[ACTIVITY]
The full listing, written out exactly and without images, is the expected result.

[DATA FOR ANALYSIS]
##########

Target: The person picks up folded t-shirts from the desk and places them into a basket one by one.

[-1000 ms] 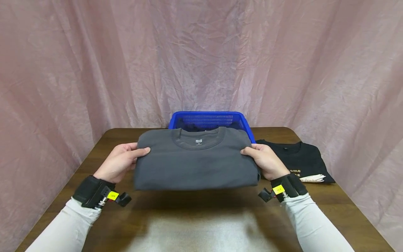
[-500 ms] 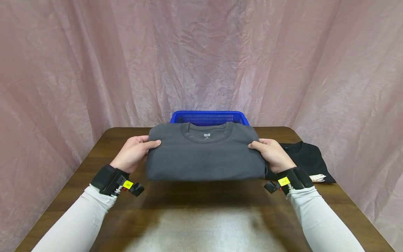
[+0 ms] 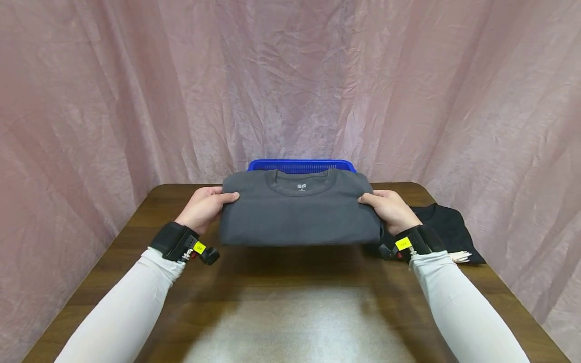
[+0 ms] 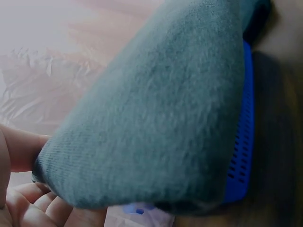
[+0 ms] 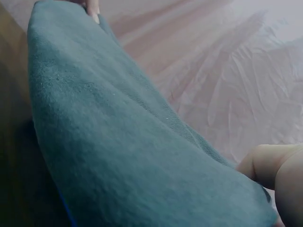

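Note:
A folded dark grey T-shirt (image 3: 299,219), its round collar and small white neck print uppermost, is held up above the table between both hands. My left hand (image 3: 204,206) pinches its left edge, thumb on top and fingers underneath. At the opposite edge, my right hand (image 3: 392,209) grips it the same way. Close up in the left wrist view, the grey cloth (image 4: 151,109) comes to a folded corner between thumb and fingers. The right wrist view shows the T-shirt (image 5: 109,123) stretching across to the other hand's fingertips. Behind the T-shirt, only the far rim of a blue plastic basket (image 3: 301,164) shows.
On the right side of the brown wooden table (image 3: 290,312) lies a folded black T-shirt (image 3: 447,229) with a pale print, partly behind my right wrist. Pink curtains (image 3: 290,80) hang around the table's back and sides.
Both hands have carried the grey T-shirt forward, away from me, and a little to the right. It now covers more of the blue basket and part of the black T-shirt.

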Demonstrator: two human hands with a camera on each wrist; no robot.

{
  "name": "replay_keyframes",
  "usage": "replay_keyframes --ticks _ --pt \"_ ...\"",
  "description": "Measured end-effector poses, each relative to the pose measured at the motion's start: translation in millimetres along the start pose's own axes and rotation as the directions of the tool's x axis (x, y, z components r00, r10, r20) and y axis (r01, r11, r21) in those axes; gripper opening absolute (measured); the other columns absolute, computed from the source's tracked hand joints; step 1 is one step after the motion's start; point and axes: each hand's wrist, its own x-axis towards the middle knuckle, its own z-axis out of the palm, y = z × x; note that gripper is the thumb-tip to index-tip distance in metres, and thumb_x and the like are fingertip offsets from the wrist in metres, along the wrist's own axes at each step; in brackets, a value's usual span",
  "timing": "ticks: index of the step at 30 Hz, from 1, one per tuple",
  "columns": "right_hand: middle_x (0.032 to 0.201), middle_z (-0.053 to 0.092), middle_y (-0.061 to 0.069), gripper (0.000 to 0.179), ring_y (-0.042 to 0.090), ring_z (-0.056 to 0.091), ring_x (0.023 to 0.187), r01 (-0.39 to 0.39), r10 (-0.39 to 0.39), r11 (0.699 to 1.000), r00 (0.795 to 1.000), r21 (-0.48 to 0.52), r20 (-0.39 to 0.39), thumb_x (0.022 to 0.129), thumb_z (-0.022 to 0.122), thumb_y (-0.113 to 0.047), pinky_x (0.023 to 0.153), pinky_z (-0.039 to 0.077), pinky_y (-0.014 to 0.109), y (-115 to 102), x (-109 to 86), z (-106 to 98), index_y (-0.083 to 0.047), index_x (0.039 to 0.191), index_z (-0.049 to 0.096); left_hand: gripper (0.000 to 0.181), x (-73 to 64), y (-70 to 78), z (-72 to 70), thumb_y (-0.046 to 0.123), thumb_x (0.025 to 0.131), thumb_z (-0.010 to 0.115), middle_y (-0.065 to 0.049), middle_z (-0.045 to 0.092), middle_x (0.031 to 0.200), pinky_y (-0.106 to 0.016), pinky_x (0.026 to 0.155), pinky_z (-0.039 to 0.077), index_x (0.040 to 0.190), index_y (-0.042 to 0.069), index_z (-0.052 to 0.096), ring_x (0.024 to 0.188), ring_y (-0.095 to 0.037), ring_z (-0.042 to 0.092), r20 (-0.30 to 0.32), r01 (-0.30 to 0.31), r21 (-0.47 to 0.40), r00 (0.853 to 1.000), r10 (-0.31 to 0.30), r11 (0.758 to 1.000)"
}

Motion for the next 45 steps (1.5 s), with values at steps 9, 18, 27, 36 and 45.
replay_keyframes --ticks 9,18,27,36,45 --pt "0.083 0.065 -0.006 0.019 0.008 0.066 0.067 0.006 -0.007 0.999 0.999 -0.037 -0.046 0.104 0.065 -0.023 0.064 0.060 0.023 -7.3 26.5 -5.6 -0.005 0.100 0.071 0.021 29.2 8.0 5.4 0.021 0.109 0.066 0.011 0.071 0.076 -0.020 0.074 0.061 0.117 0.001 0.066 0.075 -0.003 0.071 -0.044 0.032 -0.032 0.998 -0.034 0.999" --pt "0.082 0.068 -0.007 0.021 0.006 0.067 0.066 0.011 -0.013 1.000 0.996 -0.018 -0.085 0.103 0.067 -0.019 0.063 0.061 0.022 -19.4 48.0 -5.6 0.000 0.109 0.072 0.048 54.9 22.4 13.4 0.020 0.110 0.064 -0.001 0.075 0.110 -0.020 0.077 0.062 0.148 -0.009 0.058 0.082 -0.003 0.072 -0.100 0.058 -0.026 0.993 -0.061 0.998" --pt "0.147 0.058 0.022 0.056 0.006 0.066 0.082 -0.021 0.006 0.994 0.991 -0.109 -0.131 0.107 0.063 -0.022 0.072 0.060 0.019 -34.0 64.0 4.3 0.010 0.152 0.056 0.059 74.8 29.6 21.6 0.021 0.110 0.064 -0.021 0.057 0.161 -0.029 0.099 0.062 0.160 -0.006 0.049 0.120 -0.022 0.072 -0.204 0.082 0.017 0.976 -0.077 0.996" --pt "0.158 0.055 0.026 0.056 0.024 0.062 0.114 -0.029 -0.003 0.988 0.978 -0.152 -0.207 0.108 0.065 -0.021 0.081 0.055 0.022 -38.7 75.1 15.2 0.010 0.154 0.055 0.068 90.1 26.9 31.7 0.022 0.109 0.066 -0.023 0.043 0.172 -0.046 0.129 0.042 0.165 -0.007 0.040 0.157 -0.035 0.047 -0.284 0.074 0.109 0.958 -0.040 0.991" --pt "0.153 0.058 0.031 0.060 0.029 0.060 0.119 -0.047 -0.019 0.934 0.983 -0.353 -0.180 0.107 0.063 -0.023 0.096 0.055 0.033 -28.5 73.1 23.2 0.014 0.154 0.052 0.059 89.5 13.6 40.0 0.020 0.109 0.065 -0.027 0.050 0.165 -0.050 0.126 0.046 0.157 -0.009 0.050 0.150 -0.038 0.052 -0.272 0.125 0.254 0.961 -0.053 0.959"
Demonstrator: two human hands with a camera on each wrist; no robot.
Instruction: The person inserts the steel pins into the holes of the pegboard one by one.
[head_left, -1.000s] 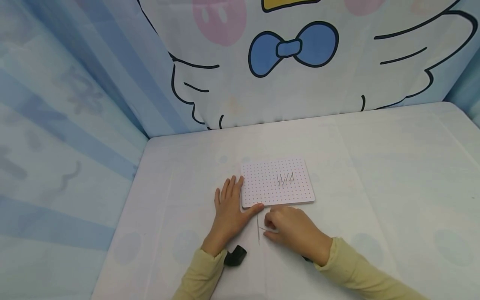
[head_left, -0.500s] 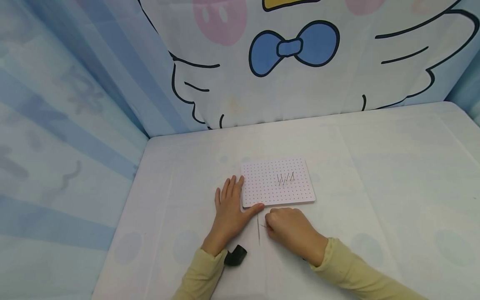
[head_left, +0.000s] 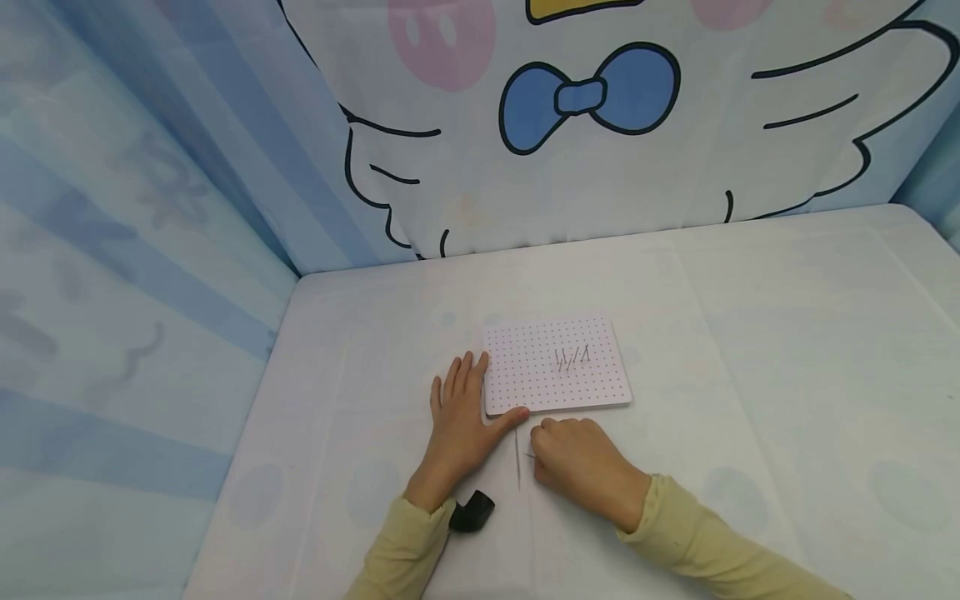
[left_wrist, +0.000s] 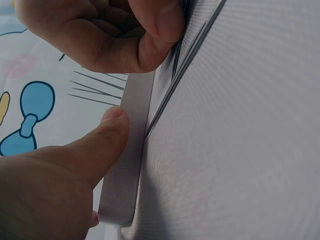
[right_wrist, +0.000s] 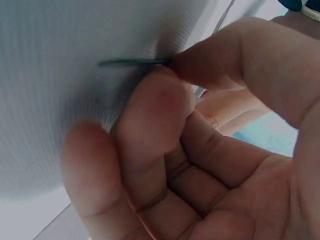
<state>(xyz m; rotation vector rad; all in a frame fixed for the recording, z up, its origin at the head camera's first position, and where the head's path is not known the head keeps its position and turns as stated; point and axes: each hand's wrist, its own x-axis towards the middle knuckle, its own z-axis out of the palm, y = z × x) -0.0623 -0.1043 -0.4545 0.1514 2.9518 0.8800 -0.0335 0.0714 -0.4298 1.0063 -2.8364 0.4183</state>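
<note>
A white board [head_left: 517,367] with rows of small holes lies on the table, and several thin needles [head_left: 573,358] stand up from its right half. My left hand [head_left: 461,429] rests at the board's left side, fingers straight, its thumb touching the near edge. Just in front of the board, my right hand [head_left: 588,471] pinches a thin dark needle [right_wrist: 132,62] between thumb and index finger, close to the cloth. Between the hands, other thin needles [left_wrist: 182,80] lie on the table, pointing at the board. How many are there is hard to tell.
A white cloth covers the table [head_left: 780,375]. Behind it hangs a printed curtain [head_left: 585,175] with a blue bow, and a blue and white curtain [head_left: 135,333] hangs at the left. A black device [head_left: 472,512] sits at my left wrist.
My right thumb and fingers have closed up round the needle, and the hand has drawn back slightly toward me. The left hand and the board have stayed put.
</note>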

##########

[FINISHED TASK]
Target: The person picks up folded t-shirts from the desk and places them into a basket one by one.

[-1000 ms] 
[-500 ms] 
[+0 ms] 
[+0 ms] 
[+0 ms] 

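Note:
A folded dark grey T-shirt (image 3: 299,219), its round collar and small white neck print uppermost, is held up above the table between both hands. My left hand (image 3: 204,206) pinches its left edge, thumb on top and fingers underneath. At the opposite edge, my right hand (image 3: 392,209) grips it the same way. Close up in the left wrist view, the grey cloth (image 4: 151,109) comes to a folded corner between thumb and fingers. The right wrist view shows the T-shirt (image 5: 109,123) stretching across to the other hand's fingertips. Behind the T-shirt, only the far rim of a blue plastic basket (image 3: 301,164) shows.
On the right side of the brown wooden table (image 3: 290,312) lies a folded black T-shirt (image 3: 447,229) with a pale print, partly behind my right wrist. Pink curtains (image 3: 290,80) hang around the table's back and sides.
Both hands have carried the grey T-shirt forward, away from me, and a little to the right. It now covers more of the blue basket and part of the black T-shirt.
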
Demonstrator: two human hands with a camera on each wrist; no robot.

{
  "name": "replay_keyframes",
  "usage": "replay_keyframes --ticks _ --pt \"_ ...\"",
  "description": "Measured end-effector poses, each relative to the pose measured at the motion's start: translation in millimetres along the start pose's own axes and rotation as the directions of the tool's x axis (x, y, z components r00, r10, r20) and y axis (r01, r11, r21) in those axes; gripper opening absolute (measured); the other columns absolute, computed from the source's tracked hand joints; step 1 is one step after the motion's start; point and axes: each hand's wrist, its own x-axis towards the middle knuckle, its own z-axis out of the palm, y = z × x; note that gripper is the thumb-tip to index-tip distance in metres, and thumb_x and the like are fingertip offsets from the wrist in metres, along the wrist's own axes at each step; in brackets, a value's usual span",
  "timing": "ticks: index of the step at 30 Hz, from 1, one per tuple",
  "columns": "right_hand: middle_x (0.032 to 0.201), middle_z (-0.053 to 0.092), middle_y (-0.061 to 0.069), gripper (0.000 to 0.179), ring_y (-0.042 to 0.090), ring_z (-0.056 to 0.091), ring_x (0.023 to 0.187), r01 (-0.39 to 0.39), r10 (-0.39 to 0.39), r11 (0.699 to 1.000), r00 (0.795 to 1.000), r21 (-0.48 to 0.52), r20 (-0.39 to 0.39), thumb_x (0.022 to 0.129), thumb_z (-0.022 to 0.122), thumb_y (-0.113 to 0.047), pinky_x (0.023 to 0.153), pinky_z (-0.039 to 0.077), pinky_y (-0.014 to 0.109), y (-115 to 102), x (-109 to 86), z (-106 to 98), index_y (-0.083 to 0.047), index_x (0.039 to 0.191), index_z (-0.049 to 0.096); left_hand: gripper (0.000 to 0.181), x (-73 to 64), y (-70 to 78), z (-72 to 70), thumb_y (-0.046 to 0.123), thumb_x (0.025 to 0.131), thumb_z (-0.010 to 0.115), middle_y (-0.065 to 0.049), middle_z (-0.045 to 0.092), middle_x (0.031 to 0.200), pinky_y (-0.106 to 0.016), pinky_x (0.026 to 0.155), pinky_z (-0.039 to 0.077), index_x (0.040 to 0.190), index_y (-0.042 to 0.069), index_z (-0.052 to 0.096), ring_x (0.024 to 0.188), ring_y (-0.095 to 0.037), ring_z (-0.042 to 0.092), r20 (-0.30 to 0.32), r01 (-0.30 to 0.31), r21 (-0.47 to 0.40), r00 (0.853 to 1.000), r10 (-0.31 to 0.30), r11 (0.758 to 1.000)"
}

Motion for the next 45 steps (1.5 s), with values at steps 9, 18, 27, 36 and 45.
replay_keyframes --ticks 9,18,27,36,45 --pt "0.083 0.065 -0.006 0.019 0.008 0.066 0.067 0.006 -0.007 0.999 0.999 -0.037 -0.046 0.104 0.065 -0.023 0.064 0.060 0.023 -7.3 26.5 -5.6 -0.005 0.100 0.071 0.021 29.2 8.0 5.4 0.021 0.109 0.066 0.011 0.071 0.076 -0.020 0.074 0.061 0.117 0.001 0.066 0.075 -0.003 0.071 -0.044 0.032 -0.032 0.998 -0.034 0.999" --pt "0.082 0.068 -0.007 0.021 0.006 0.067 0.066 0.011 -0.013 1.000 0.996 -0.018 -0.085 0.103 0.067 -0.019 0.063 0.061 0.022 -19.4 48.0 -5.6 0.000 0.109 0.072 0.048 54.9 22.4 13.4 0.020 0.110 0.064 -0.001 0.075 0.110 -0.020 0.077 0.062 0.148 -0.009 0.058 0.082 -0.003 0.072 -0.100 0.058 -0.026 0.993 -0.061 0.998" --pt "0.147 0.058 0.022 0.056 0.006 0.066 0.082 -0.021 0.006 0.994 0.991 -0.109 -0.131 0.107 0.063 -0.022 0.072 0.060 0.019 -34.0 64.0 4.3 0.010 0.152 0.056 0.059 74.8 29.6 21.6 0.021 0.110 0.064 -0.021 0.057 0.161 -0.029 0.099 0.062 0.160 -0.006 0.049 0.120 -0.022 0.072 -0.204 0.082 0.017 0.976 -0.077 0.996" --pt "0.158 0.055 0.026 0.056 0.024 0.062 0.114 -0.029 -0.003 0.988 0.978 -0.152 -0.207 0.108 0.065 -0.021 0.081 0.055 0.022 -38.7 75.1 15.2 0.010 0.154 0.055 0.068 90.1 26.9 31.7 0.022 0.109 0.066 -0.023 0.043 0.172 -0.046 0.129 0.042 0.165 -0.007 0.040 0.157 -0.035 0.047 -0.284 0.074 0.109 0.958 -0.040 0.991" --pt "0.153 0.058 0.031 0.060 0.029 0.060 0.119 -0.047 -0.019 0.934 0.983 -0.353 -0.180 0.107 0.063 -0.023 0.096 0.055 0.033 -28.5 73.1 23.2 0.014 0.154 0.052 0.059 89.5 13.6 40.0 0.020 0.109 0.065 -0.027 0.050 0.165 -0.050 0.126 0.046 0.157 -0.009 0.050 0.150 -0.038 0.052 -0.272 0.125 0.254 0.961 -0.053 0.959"
Demonstrator: two human hands with a camera on each wrist; no robot.
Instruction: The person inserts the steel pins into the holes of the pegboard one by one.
[head_left, -1.000s] 
[head_left, -0.500s] 
[head_left, +0.000s] 
[left_wrist, +0.000s] 
[right_wrist, +0.000s] 
<state>(xyz m; rotation vector rad; all in a frame fixed for the recording, z up, its origin at the head camera's first position, and where the head's path is not known the head keeps its position and turns as stated; point and axes: each hand's wrist, its own x-axis towards the middle knuckle, its own z-axis out of the palm, y = z × x) -0.0623 -0.1043 -0.4545 0.1514 2.9518 0.8800 -0.0335 0.0714 -0.4298 1.0063 -2.8364 0.4183</state>
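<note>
A white board [head_left: 517,367] with rows of small holes lies on the table, and several thin needles [head_left: 573,358] stand up from its right half. My left hand [head_left: 461,429] rests at the board's left side, fingers straight, its thumb touching the near edge. Just in front of the board, my right hand [head_left: 588,471] pinches a thin dark needle [right_wrist: 132,62] between thumb and index finger, close to the cloth. Between the hands, other thin needles [left_wrist: 182,80] lie on the table, pointing at the board. How many are there is hard to tell.
A white cloth covers the table [head_left: 780,375]. Behind it hangs a printed curtain [head_left: 585,175] with a blue bow, and a blue and white curtain [head_left: 135,333] hangs at the left. A black device [head_left: 472,512] sits at my left wrist.
My right thumb and fingers have closed up round the needle, and the hand has drawn back slightly toward me. The left hand and the board have stayed put.
</note>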

The answer is now complete.